Creating Graphs and Graph Types #

If you followed the installation process (see Installing NetworkX, you should now have NetworkX and Pandas successfully installed on the system. It’s now time to create some graphs, but first a little theory.

Theory #

Networks usually share two key features: they have nodes and edges. Sure, there are different types of networks out there, but they all boil down to having nodes (you might also hear them called vertices or points) and edges. Think of nodes as the things you’re connecting (people, computers, entities, etc.), while edges are the connections or links between them.

Just so we’re on the same page, the terms “networks” and “graphs” basically mean the same thing, so I might use them interchangeably. Don’t worry—they’re just two ways to talk about the same concept.

Python Code #

Creating a New Graph #

Now it’s time to get things going! Let’s begin by importing NetworkX into the script.

>>> import networkx as nx

To initialise an empty graph with no nodes or edges, we use the built-in Graph object to get things going. This can be achieved as follows…

>>> G = nx.Graph()

Adding nodes #

As an example, let’s create a simple graph where we want to add three people known as Alice, Ben and Charlie. This is as simple as…

>>> G.add_node("Alice")
>>> G.add_node("Ben")
>>> G.add_node("Charlie")

Rather than adding them one by one, we can use a shortcut and do it all in one go with the following line…

>>> G.add_nodes_from(["Alice", "Ben", "Charlie"])

To keep track of how many nodes we have in our network, we can use the following line to see what we’ve got

>>> G.nodes()
NodeView(('Alice', 'Ben', 'Charlie'))

G.nodes() maintains a list of all the nerds that are featured in the graph.
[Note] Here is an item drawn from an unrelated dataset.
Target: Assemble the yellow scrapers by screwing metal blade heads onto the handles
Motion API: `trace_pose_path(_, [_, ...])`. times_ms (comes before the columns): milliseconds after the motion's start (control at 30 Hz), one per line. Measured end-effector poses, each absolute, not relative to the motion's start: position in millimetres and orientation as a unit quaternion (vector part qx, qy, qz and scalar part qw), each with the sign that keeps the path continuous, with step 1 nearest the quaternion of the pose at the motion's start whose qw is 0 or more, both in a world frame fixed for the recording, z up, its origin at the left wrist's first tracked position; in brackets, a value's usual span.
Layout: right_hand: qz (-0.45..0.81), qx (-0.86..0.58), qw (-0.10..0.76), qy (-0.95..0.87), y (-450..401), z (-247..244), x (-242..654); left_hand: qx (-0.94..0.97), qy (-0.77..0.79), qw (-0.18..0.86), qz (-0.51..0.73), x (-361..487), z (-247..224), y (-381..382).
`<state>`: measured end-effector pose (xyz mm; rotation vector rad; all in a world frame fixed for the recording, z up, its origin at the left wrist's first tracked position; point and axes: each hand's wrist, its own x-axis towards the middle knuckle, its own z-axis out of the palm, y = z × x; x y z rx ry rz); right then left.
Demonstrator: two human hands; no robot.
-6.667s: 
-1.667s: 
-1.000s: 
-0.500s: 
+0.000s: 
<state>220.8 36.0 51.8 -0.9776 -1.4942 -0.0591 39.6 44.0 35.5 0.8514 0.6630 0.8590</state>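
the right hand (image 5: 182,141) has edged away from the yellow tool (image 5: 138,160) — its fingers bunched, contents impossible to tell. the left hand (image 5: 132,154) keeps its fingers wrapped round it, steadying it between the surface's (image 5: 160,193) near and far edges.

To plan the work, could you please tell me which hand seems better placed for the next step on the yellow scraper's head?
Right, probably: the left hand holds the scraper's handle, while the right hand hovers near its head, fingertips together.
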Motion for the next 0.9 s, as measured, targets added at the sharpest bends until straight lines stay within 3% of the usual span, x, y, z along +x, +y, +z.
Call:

This is useful to know as we can use this function to keep track of what is already included.

Adding Edges #

Now that we’ve got a graph that contains nodes, we can now start to link them together. In our case, an edge represents a friendship. If Alice and Ben are to be friends then we do the following…

>>> G.add_edge("Alice", "Ben")

Much like before, there are one of two ways to add edges to the network. The first option involves creating a single edge (as shown above) or we can create multiple edges in one go using…

>>> G.add_edges_from([("Alice", "Ben"), ("Ben", "Charlie")])

In this example, we use the Python tuple data structure to form a list of edges. To see the newly created edges, we use the G.edges() function.

>>> G.edges()
EdgeView([('Alice', 'Ben'), ('Ben', 'Charlie')])

Attributes #

So far, the graphs we’ve created are pretty simple and don’t have much detail. Let’s say we want to add more information about specific nodes or edges in the graph. For instance, in our example, we might want to add attributes to nodes to show a person’s age or include edge attributes to represent how long a friendship has lasted.

There are tons of ways you can use attributes, but the main idea is that they help to highlight certain parts of the network. With NetworkX, it’s super easy to attach attributes to edges and nodes, which makes everything much clearer.

Setting and reading attributes is really straightforward since they use key-value pair mapping. You set attributes while creating an edge. For example, if I wanted to show how long a friendship has been going on, I’d set an attribute like this:

>>> G.add_edge('Alice', 'Charlie', years_friends=9)

It’s essentially a variable. Reading values again is very straightforward…

>>> print(G['Alice']['Charlie']['years_friends'])
9

Weights #

In social networks, it’s common to include a wait to document how many times an edge has been used between a pair of users. It’s essentially the sum of all interactions. This again is treated as an attribute using the ‘weight’ key.

Graph generators #

There are loads of ways to generate networks with NetworkX. In this post, we kept it simple by manually adding nodes and edges. But NetworkX has a bunch of built-in algorithms for creating different types of graphs, which can come in handy if you want to simulate some real-world data without actually going out and collecting it.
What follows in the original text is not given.